Cette dernière écarquilla les yeux de surprise. « Ne t’inquiète pas, je te couvrirai, ce sera de ma faute, et puis de toute façon, Baptiste et Alice comprendront… Tu es d’accord ? »

Émilie avait hoché la tête, en le fixant dans ses pépites vertes, heureuse que Zayn lui ait proposé de sécher les cours, lui, le bon élève. Elle accepta. Seul un discret sourire servit à le remercier.

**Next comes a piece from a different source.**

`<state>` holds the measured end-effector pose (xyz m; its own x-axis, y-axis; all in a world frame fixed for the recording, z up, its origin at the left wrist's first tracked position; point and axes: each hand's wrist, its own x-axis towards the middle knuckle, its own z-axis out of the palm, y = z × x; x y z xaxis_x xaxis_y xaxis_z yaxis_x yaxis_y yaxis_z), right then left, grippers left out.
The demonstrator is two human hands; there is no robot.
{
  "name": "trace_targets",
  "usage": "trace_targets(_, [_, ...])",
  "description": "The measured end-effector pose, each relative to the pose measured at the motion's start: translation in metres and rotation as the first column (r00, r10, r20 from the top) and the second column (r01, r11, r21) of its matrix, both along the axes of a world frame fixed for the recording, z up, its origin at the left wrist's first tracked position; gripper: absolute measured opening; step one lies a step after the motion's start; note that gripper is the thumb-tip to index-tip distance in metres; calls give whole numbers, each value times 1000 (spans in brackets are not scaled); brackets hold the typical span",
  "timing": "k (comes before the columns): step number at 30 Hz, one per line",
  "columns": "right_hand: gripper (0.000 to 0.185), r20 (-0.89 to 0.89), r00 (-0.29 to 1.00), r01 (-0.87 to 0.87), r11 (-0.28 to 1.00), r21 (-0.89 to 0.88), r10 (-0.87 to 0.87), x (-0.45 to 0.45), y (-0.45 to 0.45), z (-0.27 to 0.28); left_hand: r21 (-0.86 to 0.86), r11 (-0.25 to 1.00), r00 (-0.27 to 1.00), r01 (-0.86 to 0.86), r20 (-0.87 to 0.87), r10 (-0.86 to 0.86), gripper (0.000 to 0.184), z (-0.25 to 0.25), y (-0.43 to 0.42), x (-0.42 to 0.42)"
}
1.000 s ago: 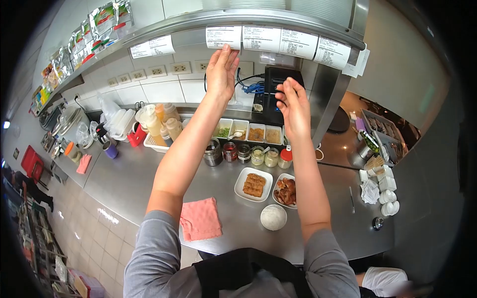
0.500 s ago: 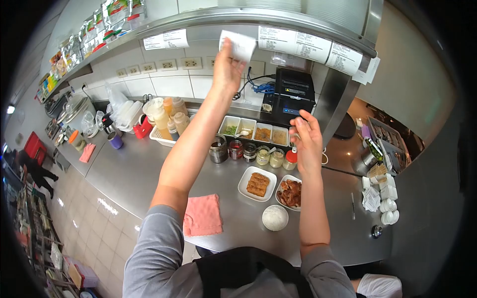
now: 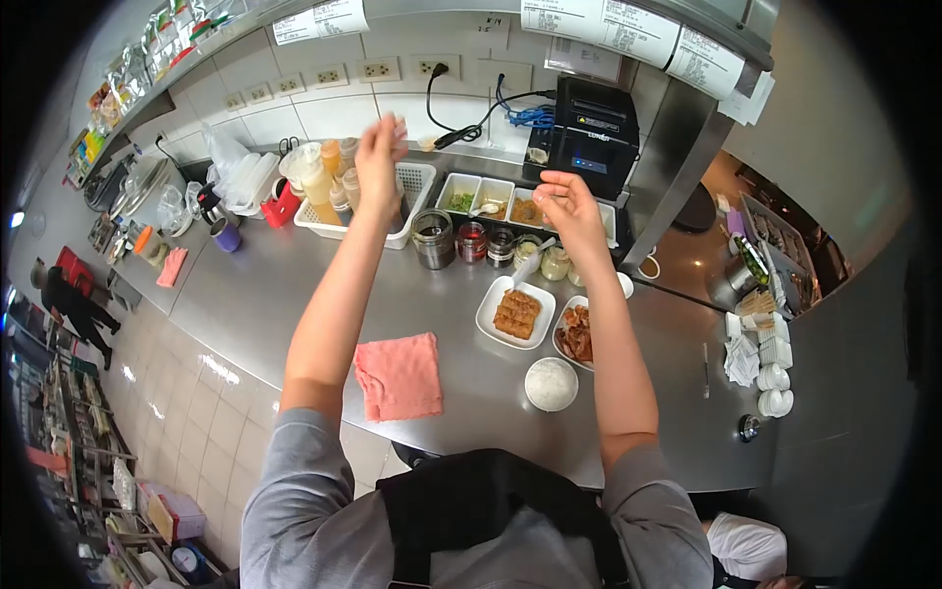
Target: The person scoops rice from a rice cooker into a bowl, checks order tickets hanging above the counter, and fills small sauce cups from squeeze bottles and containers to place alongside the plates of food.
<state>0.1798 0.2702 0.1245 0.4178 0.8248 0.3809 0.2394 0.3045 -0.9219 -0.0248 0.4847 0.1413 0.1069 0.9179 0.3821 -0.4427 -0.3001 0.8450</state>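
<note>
My left hand [image 3: 381,157] is raised in front of the white basket of sauce bottles [image 3: 420,191]. Its fingers are smeared by motion, and no paper shows in it. My right hand [image 3: 572,211] hangs above the row of small jars [image 3: 500,247], fingers loosely curled and apart, with nothing visible between them. Below it stand a square white dish of browned rolls [image 3: 517,314] and a dish of dark glazed meat [image 3: 575,336], partly covered by my forearm. A bowl of white rice [image 3: 551,384] sits nearer me. A pale utensil [image 3: 530,263] leans by the jars.
A pink cloth [image 3: 400,378] lies on the steel counter [image 3: 265,324]. Behind are a black printer [image 3: 586,133] and white topping tubs [image 3: 461,193]. Printed slips [image 3: 636,34] hang from the rail above. A call bell [image 3: 749,428] stands at right. A person in black [image 3: 77,304] is far left.
The white paper slip in my left hand is no longer visible. My left hand has come down and left; my right hand has shifted slightly left. The view has tilted downward.
</note>
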Motion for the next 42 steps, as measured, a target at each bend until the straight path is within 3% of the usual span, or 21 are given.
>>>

Elle ouvrit légèrement la bouche voulant dire quelque chose. Zayn, était comme suspendu à ses lèvres, attendant une phrase, un mot. Même une syllabe aurait suffit à le satisfaire. Il espérait entendre de nouveau la douce voix mélodieuse, un peu grave d’Émilie. Jusqu’alors, il la trouvait trop bavarde, excessivement pipelette et quand du jour au lendemain, elle avait fermé ses fines lèvres, il éprouva un manque. Émilie voulait crier sa douleur au monde entier mais elle n’y parvenait pas. Les sons étaient comme bloqués en elle, sans qu’elle ne puisse rien dire. Une sensation de soumission l’envahissait. Ses deux morceaux de lèvres enfermaient ce qu’elle voulait dire, ce qu’elle voulait hurler. Tout restait en elle, remuant chaque fois un peu plus ce qui la faisait souffrir sans qu’elle parvienne à s’en libérer.

Finalement, malgré l’attente désespéré de Zayn , elle garda une fois de plus le silence.

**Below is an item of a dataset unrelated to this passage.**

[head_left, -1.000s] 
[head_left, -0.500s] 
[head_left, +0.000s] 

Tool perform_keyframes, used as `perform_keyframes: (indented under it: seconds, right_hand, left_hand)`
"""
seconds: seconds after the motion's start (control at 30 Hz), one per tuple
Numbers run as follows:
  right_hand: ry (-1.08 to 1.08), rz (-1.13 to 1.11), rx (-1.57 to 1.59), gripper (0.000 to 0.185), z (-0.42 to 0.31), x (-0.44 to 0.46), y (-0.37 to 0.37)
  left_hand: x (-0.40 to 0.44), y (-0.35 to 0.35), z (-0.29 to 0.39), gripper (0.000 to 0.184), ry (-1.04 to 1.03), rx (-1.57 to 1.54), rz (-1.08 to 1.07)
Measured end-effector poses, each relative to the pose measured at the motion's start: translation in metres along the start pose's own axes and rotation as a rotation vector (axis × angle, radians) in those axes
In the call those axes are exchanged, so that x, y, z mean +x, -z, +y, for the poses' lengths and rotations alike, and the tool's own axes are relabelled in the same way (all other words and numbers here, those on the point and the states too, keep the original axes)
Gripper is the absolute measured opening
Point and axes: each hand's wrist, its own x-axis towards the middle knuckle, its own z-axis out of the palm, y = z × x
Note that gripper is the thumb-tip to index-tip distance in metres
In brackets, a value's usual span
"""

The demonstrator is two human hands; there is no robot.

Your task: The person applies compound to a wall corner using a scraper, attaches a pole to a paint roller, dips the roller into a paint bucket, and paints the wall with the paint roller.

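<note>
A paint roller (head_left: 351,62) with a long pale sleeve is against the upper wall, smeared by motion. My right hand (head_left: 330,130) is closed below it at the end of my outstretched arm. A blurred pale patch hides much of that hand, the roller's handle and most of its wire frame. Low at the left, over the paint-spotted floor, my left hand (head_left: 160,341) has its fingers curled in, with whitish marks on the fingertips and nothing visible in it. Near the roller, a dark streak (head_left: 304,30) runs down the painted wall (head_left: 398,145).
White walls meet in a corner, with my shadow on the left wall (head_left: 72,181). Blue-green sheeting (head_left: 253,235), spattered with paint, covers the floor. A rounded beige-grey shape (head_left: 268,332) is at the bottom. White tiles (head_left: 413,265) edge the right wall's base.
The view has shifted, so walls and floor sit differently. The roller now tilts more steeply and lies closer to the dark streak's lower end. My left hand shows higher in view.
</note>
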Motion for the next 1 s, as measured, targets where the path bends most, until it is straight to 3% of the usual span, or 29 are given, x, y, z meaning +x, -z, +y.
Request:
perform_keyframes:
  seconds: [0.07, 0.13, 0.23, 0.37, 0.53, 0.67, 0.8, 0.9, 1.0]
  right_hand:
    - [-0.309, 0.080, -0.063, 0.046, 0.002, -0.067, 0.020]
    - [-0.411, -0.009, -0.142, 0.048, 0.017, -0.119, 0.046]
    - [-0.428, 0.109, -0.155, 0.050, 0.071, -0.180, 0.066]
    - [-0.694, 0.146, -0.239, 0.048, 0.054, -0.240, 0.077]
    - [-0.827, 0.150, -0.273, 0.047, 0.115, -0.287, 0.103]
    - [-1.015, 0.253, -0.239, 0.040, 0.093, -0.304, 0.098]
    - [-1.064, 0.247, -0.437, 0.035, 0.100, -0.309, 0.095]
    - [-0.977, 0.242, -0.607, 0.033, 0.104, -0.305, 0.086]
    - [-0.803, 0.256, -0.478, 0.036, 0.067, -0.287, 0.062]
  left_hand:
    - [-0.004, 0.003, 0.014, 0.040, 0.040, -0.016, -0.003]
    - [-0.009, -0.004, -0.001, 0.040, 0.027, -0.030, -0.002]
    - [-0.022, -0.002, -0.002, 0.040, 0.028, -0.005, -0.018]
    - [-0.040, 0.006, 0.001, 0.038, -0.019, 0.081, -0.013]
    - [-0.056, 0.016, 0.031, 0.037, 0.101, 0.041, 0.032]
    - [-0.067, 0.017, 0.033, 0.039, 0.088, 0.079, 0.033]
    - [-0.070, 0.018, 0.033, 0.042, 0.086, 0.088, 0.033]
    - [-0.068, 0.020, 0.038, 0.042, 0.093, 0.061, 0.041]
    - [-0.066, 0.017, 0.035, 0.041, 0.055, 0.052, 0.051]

Un bruit venant de l’extérieur les fit sursauter tous les deux. D’habitude, personne n’était réveillé à cette heure-là. Ils se regardèrent, chacun imaginant le pire scénario.

« Vous n’êtes toujours pas partis ? demanda une voix d’homme enroué après plusieurs heures de sommeil.

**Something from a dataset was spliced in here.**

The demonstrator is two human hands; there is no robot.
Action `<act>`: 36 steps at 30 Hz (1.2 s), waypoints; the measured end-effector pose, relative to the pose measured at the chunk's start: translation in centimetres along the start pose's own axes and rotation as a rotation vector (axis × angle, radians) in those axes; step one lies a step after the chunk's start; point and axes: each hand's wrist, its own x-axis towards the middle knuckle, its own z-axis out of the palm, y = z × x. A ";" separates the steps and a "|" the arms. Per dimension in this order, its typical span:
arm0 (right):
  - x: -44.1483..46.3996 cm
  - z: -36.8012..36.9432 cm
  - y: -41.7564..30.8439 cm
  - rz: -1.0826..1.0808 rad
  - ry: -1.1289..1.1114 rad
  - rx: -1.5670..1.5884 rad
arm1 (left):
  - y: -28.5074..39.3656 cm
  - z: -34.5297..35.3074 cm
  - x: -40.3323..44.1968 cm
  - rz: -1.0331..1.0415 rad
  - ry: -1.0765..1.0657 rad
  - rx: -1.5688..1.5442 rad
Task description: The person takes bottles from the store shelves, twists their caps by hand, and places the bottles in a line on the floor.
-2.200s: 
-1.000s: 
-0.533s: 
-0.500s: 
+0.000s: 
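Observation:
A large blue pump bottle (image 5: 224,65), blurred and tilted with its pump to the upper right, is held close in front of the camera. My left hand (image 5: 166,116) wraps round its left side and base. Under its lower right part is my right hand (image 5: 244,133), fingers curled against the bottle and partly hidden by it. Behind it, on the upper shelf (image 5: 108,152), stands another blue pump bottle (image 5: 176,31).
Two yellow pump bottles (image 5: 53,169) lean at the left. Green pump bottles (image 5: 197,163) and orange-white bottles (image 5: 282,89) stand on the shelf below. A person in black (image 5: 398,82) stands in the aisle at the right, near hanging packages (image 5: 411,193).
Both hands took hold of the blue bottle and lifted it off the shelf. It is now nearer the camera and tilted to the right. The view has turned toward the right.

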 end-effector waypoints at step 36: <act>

– Non pas encore se contenta de répondre Zayn, hésitant à lui demander directement de sécher les cours. Pap’s, est-ce qu’on … il n’eut pas le temps de formuler sa demande que Baptiste, l’oncle d’Émilie le coupa.

-J’ai parlé avec Alice, vous n’êtes pas obligés d’aller au lycée cette semaine. Mais si vous voulez absolument y aller, on n’est pas contre »

Les deux hommes avaient instinctivement regardé la jeune fille, jugeant que cette décision lui revenait. Ils n’attendaient pas de parole mais seulement un geste, un petit mouvement de main ou un hochement de tête. Même si Zayn connaissait la réponse, il attendait une réaction de sa chérie, comme il aimait l’appeler. Elle leur fit comprendre qu’elle n’avait aucune envie d’y aller…

« On pourrait aller au cinéma alors tout à l’heure avec Émilie ? » Demanda subitement Zayn.

Il ne s’agissait pas vraiment d’aller voir un film, mais plutôt de se retrouver seul avec Émilie.